Spent: Looking for Change (Compelling Documentary)

Posted by Larry Doyle on June 12th, 2014 8:23 AM |

Are you aware that nearly 70 million Americans are underserved, that is effectively locked out, by traditional financial services companies? How about the fact that these underserved fellow Americans paid $89 billion — that’s right billion with a B — in interest and fees to manage their finances? What do you think of the reality that 25% of the children in America live in underbanked homes? Are you aware that almost half of all US households report that they could not come up with $2,000 in case of an emergency? Yes, almost half.

To witness some first hand accounts of people representative of so many in America struggling to make ends meet, I strongly encourage you to watch a recently released documentary that runs a little more than a half hour. I believe this film, Spent: Looking for Change, will leave a strong impression on you. It certainly did on me.

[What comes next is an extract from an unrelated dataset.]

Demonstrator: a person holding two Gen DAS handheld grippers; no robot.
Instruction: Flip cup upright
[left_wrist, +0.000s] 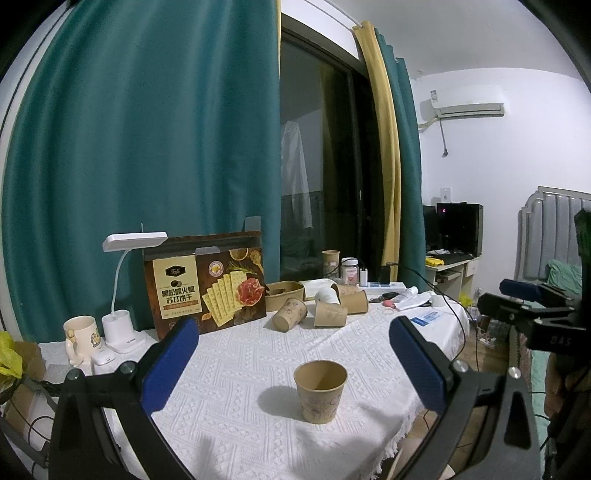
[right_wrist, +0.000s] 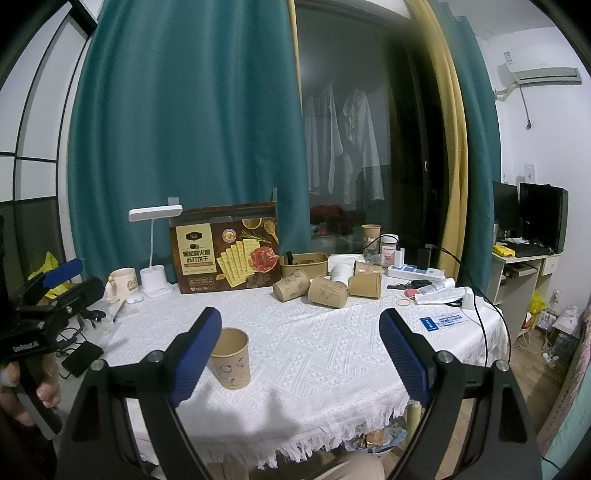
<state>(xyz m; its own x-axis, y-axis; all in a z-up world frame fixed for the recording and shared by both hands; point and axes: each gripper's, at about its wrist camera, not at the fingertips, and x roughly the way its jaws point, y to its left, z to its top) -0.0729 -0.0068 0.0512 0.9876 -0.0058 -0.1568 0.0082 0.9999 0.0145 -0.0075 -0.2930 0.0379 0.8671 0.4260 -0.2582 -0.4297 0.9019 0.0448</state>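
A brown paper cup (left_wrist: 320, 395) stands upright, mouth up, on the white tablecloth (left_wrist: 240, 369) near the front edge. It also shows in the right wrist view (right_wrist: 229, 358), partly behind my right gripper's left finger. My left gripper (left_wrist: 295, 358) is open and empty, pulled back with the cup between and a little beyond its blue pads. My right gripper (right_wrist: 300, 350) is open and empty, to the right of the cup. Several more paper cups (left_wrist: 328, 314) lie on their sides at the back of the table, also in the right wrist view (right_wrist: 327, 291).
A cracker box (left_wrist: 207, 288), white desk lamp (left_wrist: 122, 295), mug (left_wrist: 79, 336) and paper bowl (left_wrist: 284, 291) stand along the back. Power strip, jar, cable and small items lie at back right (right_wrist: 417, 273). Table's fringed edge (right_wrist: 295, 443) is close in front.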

In light of the statistics shared above, there should be no real surprise why our economy continues to lag and the disconnect between Wall Street and Main Street grows ever wider. There are many reasons for these realities, but regrettably the American dream is becoming nothing more than a pipe dream for many in our nation.

What do you think?

Larry Doyle

Please order a hard copy or Kindle version of my book, In Bed with Wall Street: The Conspiracy Crippling Our Global Economy.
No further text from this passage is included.